Karena diperintah guru, Mbah Dullah Balekambang akhirnya mencari calon mursyidnya tersebut, dan bersilaturrahim dengan Habib Hasyim. Setelah mengutarakan tujuan dan tujuan Mbah Dullah kepada Habib Hasyim, maka dipanggillah putra-putranya untuk ditanya; siapa yang istrinya mengandung, ternyata Habib Ali bin Yahya, yang di kemudian hari, -setelah lahir seorang putra dari istrinya-, diberi nama Muhammad Luthfi.
Saat bertemu itulah, Mbah Dullah meminta kepada Habib Ali bin Yahya agar ketika sudah mukallaf Habib Luthfi muda dipondokkan di Pesantren Balekambang meski sebentar. Dan setelah Habib Luthfi memasuki usia baligh, Mbah Dullah pun benar-benar berbai’at thariqah kepada Habib Luthfi.
Cerita guru yang juga murid-murid yang juga guru ini, sudah populer di masyarakat pesantren, sebagaimana hubungan guru-murid antara KH. Arwani Amin (Kudus), KH. Ma’mun Ahmad (Kudus) dan KH. Hasan Askari (Mbah Mangli, Magelang). Teladan luar biasa tapi sudah biasa terjadi di kalangan Nahdliyyin di manapun.
|
Habib Luthfi bin Yahya |
Yik Luthfi adalah panggilan keseharian untuk Habib Luthfi sebagai “putra” kinasih Mbah Dullah. Santri lain dipanggil dengan sebutan yang futuristik. Jika besok santrinya jadi kiai, Mbah Dullah memanggilnya dengan sebutan “kiai”. Jika kelak jadi pengusaha, dipanggil “bos”. Semua santri Mbah Dullah dipanggil secara terhormat dan mbungahke, minimal sebutan disebut dengan “kang”.
Habib Luthfi mengenang, Mbah Dullah adalah sosok kiai yang “open dan telaten” kepada para santrinya. Jika ada waktu senggang, para santri dibuat senang dengan diajak mayoran (makan-makan) hingga menjadi sebuah tradisi yang ditunggu-tunggu para santri Pesantren Balekambang.

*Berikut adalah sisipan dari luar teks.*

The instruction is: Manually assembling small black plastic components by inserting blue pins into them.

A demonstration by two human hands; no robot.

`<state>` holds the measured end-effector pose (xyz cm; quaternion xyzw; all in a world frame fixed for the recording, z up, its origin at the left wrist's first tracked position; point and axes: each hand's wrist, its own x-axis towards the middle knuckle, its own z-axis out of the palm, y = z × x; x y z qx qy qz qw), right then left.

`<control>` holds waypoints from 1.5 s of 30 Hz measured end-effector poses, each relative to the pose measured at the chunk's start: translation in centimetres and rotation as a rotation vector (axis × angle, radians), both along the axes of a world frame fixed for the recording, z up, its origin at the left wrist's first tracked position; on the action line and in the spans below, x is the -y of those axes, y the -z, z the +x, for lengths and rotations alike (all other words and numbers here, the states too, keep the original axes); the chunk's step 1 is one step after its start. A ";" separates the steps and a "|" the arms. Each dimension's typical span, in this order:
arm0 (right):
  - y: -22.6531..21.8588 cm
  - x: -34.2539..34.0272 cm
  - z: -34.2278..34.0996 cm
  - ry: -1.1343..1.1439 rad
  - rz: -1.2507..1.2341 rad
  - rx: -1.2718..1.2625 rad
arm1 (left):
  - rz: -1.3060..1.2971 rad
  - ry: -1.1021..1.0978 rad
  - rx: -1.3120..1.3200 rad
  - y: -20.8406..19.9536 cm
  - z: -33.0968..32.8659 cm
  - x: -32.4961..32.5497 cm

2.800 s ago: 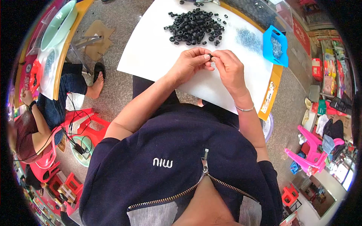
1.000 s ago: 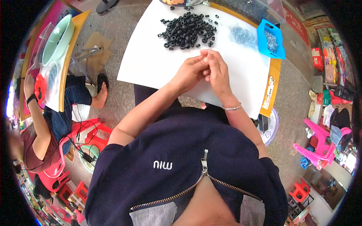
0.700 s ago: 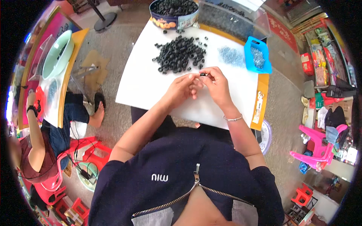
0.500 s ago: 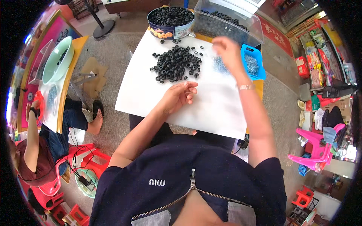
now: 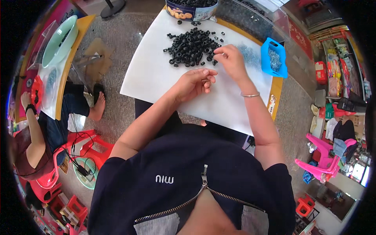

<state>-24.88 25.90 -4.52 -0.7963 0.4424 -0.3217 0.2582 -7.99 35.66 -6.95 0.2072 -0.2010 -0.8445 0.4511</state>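
A heap of small black ring-shaped parts (image 5: 191,47) lies on the white board (image 5: 145,72) in front of me. My left hand (image 5: 196,83) is just on the near side of the heap, palm partly up, fingers curled and thumb against the index finger. Whatever it may hold is too small to make out. My right hand (image 5: 233,60) is at the heap's right edge, its thumb and fingertips pinched close beside a few loose black parts; what is in the pinch is hidden. To its right lie scattered tiny clear-bluish pieces (image 5: 250,55).
A blue basket (image 5: 268,70) with more tiny pieces stands on the board's right edge. Behind are a round tin (image 5: 192,14) and a clear plastic bin (image 5: 254,25). At left, another person's arm (image 5: 36,131) is by a table with a pale green bowl (image 5: 49,55).
My right hand has come back from the tiny pieces near the blue basket toward the black heap and my left hand. The view has tilted, with the tin now partly cut off.
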 end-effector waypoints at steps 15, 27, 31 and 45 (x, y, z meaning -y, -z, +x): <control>-1.2 -7.0 0.8 0.064 0.209 0.327 | -0.001 -0.130 0.012 0.0 -0.1 -0.1; -1.3 -10.0 -0.3 0.183 -0.071 0.205 | -0.036 -0.183 -0.012 0.8 0.0 -0.4; 1.0 -9.1 -5.2 0.379 -0.184 0.040 | -0.009 -0.163 -0.021 0.3 0.1 -0.4; 2.8 -5.3 -7.5 0.449 -0.372 -0.249 | -0.042 -0.107 0.003 0.1 -0.1 -0.3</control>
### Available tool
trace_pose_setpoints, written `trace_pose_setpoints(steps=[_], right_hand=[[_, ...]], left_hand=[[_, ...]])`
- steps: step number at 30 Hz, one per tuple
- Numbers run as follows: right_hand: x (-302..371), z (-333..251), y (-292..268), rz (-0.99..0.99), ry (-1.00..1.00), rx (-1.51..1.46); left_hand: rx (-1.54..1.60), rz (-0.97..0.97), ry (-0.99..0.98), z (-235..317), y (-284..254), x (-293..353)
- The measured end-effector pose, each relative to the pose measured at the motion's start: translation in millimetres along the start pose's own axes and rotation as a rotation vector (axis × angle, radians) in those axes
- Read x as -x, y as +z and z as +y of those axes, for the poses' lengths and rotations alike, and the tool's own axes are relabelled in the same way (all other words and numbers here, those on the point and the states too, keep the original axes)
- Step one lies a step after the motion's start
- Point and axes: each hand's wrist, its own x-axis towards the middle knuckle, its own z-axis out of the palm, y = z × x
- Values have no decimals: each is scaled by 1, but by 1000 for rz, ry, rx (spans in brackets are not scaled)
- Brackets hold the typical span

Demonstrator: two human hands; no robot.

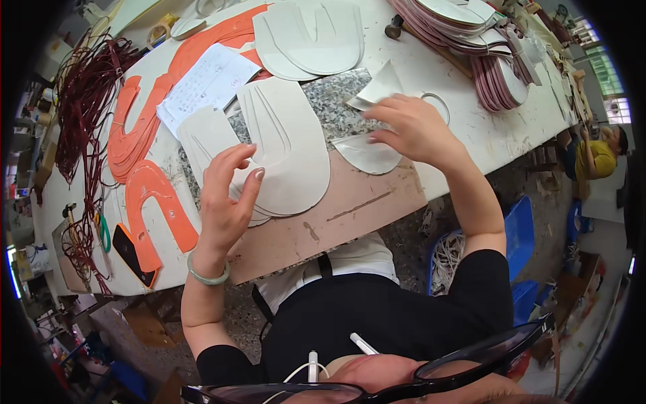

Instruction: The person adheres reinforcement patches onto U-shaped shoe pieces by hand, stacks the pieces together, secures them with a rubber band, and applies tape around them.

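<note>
My left hand hovers over or rests on white U-shaped sheet pieces stacked in front of me. Its thumb and fingers are apart, with nothing visible between them. Thin raised lines run along the white pieces. To the right, my right hand is open above a rounded white piece, fingers and thumb spread. Just beyond its fingertips lies a folded white scrap. Beside the hand is a thin pale ring. Whether either hand touches what lies under it, I cannot tell.
A speckled stone slab and brown board lie under the pieces. Orange U-shaped pieces, a written sheet, a phone and dark red cords are left. A hammer and bundled pieces sit far right.
</note>
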Motion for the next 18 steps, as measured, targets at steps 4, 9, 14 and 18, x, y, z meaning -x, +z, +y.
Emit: trace_pose_setpoints(steps=[4, 9, 14, 18], right_hand=[[37, 36, 20, 170, 152, 75], [37, 36, 20, 171, 270, -415], [6, -22, -30, 41, -57, -530], [-34, -36, -5, -146, -4, -795]], left_hand=[[-19, -112, 101, 12, 12, -15], [-36, -140, 184, 22, 34, -42], [115, -215, 201, 25, 25, -41], [217, -290, -78, 15, 8, -30]])
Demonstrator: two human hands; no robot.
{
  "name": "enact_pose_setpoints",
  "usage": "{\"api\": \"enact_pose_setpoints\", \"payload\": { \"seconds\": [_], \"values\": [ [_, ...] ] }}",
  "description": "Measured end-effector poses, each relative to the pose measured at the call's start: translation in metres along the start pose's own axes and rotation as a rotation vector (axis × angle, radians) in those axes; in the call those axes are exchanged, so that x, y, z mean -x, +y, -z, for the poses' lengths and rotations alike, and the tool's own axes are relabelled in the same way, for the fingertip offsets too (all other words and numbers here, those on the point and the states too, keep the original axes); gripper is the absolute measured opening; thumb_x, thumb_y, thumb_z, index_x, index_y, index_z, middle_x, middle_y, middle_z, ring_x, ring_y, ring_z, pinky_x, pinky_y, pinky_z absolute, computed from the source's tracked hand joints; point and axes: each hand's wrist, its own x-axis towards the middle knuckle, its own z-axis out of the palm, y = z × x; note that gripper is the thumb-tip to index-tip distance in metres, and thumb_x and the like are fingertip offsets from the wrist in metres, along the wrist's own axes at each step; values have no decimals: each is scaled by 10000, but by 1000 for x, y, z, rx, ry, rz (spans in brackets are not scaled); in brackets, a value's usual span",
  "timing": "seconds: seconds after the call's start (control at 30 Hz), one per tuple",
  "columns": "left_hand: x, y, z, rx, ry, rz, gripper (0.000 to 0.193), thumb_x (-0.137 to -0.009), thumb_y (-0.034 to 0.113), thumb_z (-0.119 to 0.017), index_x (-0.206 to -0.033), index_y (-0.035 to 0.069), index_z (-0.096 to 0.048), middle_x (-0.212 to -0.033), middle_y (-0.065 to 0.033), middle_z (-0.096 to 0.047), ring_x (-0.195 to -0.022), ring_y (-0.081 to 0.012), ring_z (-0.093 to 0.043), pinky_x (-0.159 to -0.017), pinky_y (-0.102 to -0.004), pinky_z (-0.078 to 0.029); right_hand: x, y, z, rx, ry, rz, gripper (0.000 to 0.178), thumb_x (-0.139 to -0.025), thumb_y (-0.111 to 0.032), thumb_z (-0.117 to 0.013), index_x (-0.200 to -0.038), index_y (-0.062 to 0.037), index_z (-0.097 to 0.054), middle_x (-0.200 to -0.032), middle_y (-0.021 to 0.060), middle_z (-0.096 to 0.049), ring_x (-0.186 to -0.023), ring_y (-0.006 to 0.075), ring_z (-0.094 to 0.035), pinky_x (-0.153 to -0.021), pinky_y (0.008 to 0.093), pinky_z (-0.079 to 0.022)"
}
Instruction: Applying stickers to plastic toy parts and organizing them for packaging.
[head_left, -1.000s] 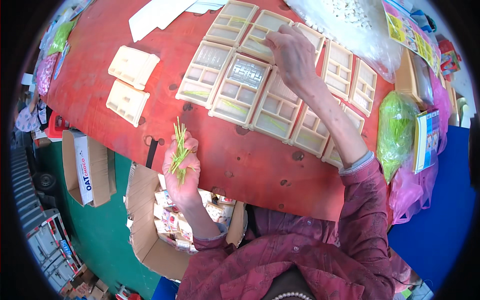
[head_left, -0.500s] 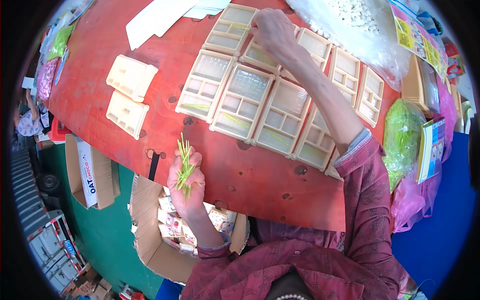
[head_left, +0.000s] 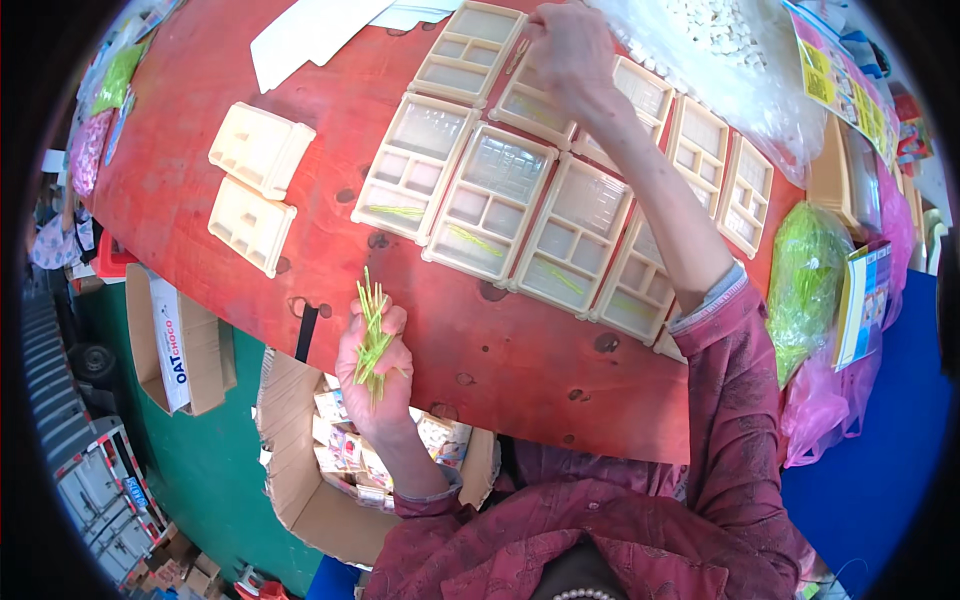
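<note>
My left hand [head_left: 375, 360] is closed around a bunch of thin green sticks [head_left: 372, 325], which poke up past the fingers, near the table's front edge. At the far side, my right hand [head_left: 572, 55] reaches over a cream compartment tray [head_left: 530, 100] in the back row, its fingers bent together; whatever they hold is hidden. Several such trays stand in two rows. A few green sticks lie in a compartment of the front-row trays, such as the leftmost tray [head_left: 415, 168], the tray beside it [head_left: 490, 205] and a third one [head_left: 572, 235].
Two stacks of cream trays [head_left: 258, 150] sit on the red table [head_left: 180, 140] at left. White sheets [head_left: 310, 40] lie at the back. A clear bag of white pieces [head_left: 720, 50] and a bag of green material [head_left: 808, 270] are at right. Below stands a carton [head_left: 300, 490] holding small packs.
My right hand has shifted slightly right, away from the back-left tray. The left hand stays nearly still with its bunch of green sticks.
</note>
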Motion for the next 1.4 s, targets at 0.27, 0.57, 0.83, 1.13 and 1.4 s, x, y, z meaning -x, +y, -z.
{"api": "enact_pose_setpoints", "payload": {
  "seconds": [0.27,0.57,0.83,1.13,1.4],
  "values": [
    [2,-1,-1,18,0,-16,145,-889,56,-396,-996,-43,-393,-959,-137,-366,-843,-205,-392,-426,-220,-419,-19,13,5,179,-552,-250,54,-618,-105,-625,-596,-63,-649,-670,154,-592,-705,307,-564,-623,395,-457],
    [0,-3,0,-39,1,-27,100,-883,41,-403,-969,-10,-407,-955,-131,-377,-839,-202,-395,-414,-207,-408,-22,7,-8,334,-711,-123,104,-654,-107,-568,-612,-32,-626,-696,148,-582,-782,309,-507,-742,448,-363],
    [0,-3,1,-54,-10,-40,88,-883,39,-409,-965,11,-400,-949,-124,-373,-854,-208,-390,-436,-218,-406,-16,-2,-8,280,-570,-205,112,-699,-80,-506,-734,-20,-593,-808,182,-579,-900,352,-456,-778,498,-323],
    [0,-5,-1,-75,-19,-48,89,-879,31,-412,-963,9,-393,-950,-127,-364,-854,-207,-387,-435,-212,-405,-30,-8,9,40,-516,-690,190,-764,-135,-527,-873,-6,-615,-900,235,-609,-1080,419,-437,-812,489,-387],
    [2,-3,-1,-91,-31,-63,85,-888,40,-392,-959,-6,-384,-955,-128,-362,-853,-207,-386,-440,-213,-405,-49,-42,-7,-100,-737,-207,114,-701,-103,-604,-775,-19,-580,-875,168,-575,-930,361,-476,-748,442,-385]
  ]
}}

Jika ada kabar Mbah Dullah akan mayoran, para santri langsung menyiapkan alat untuk memancing ikan Lele, Bethik, Kuthuk, dan jenis ikan lain yang ada di sungai belakang pesantren.
Mbah Dullah paling suka jika santrinya gembira. Misalnya, saat Habib Luthfi muda ketahuan reflek menari karena kenthongan Subuh ditabuh lebih lama saat Ramadhan, Mbah Dullah justru senang dan tertawa lepas, tidak bermuram. “Baru kali ini saya melihat guruku tertawa lepas,” terang Habib Luthfi.